Therefore, the first-degree lessee, namely Orient, and all those who
claimed rights under it were rendered trespassers in respect of the suit
premises.
6
8. Secondly, the sub-lease executed in favour of the plaintiff/respondent
no.1 also expired independently on February 9, 2017, thus rendering
the plaintiff a trespasser in any event.
9. By citing Kewal Chand Mimani (D) by LRS. v. S.K. Sen and others,
reported at (2001) 6 SCC 512, learned senior counsel appearing for the
appellants argues that the plaintiff, being a trespasser, cannot claim
possession of the suit premises, particularly against the lawful
owner/lessee.
10. It is next argued that the plaintiff, despite being aware that the
defendant no.1-WEBEL had handed back possession to the appellants,
no relief of declaration challenging the said restoration of possession
has been sought in the suit.

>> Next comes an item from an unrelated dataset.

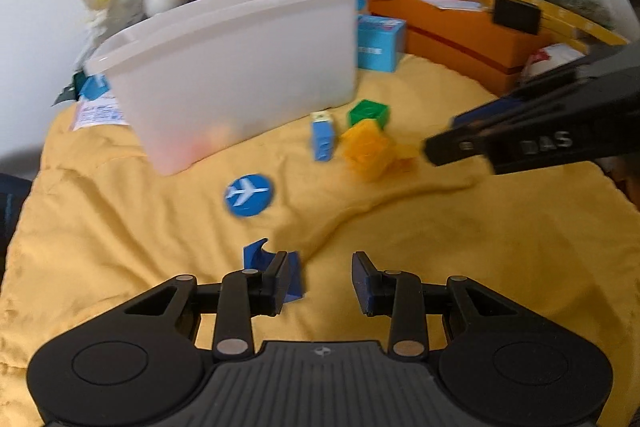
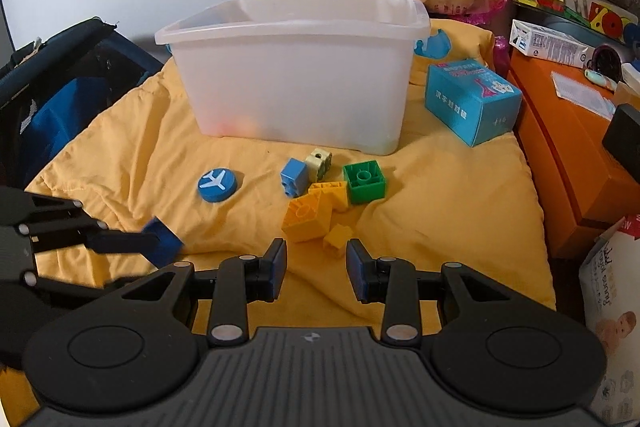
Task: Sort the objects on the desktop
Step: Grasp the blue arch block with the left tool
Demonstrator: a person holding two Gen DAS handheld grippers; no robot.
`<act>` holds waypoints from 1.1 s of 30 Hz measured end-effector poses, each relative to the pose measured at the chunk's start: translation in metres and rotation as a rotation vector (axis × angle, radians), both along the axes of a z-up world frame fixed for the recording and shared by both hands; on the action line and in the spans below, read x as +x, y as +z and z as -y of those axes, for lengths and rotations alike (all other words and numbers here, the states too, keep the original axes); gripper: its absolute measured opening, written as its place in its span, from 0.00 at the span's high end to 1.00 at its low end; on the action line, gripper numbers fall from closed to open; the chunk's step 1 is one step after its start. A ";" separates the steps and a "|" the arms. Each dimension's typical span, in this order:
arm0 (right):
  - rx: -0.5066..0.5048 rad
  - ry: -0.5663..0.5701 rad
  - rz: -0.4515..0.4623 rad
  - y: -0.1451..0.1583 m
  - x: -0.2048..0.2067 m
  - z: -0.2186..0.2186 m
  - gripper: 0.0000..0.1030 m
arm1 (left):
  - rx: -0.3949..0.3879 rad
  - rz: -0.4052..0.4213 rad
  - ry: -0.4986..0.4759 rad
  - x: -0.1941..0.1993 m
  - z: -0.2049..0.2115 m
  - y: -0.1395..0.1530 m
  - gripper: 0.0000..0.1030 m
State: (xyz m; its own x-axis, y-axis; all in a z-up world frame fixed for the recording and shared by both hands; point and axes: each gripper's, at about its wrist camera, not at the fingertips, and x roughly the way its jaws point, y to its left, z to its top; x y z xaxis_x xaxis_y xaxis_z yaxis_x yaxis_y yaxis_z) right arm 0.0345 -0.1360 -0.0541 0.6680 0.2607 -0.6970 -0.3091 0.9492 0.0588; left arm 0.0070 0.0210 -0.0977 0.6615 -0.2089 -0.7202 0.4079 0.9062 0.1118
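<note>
1. Plainly, the loose pieces lie on the yellow blanket [image 2: 440, 211] in front of the white bin [image 2: 296, 75]: a blue piece [image 1: 260, 259] by the left tool [image 1: 320, 279], a small yellow brick [image 2: 338, 239] just ahead of the right tool [image 2: 316, 269].
2. Both tools stand spread, holding nothing.
3. The blue piece sits outside the left tool's finger [image 1: 280, 279]; closing now would likely knock it aside.
4. The soft, wrinkled blanket could get pinched along with a brick.
5. Yellow bricks crowd together; a grab may drag neighbours.
6. The tools work near each other and might collide.
</note>
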 end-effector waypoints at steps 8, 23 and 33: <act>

Moreover, recovery of possession has not
been sought from the appellants but from WEBEL. Thus, the suit is
not maintainable as framed.
11. Two other suits, bearing Title Suit No.606 of 2023 and Title Suit No.616
of 2023 (cursorily referred to in pleadings) have been filed by the
appellants against the plaintiffs/respondent no.1, which are regarding
other properties and have nothing to do with the present suit.
12. Learned senior counsel appearing for the appellants next contends that
Section 116 of the Indian Evidence Act (corresponding to Section 122 of
the Bharatiya Sakshya Adhiniyam, 2023) does not apply, as the sub-
tenant WEBEL is not precluded from challenging subsequent cessation
of title/right of its lessor, being the plaintiff/respondent no.1.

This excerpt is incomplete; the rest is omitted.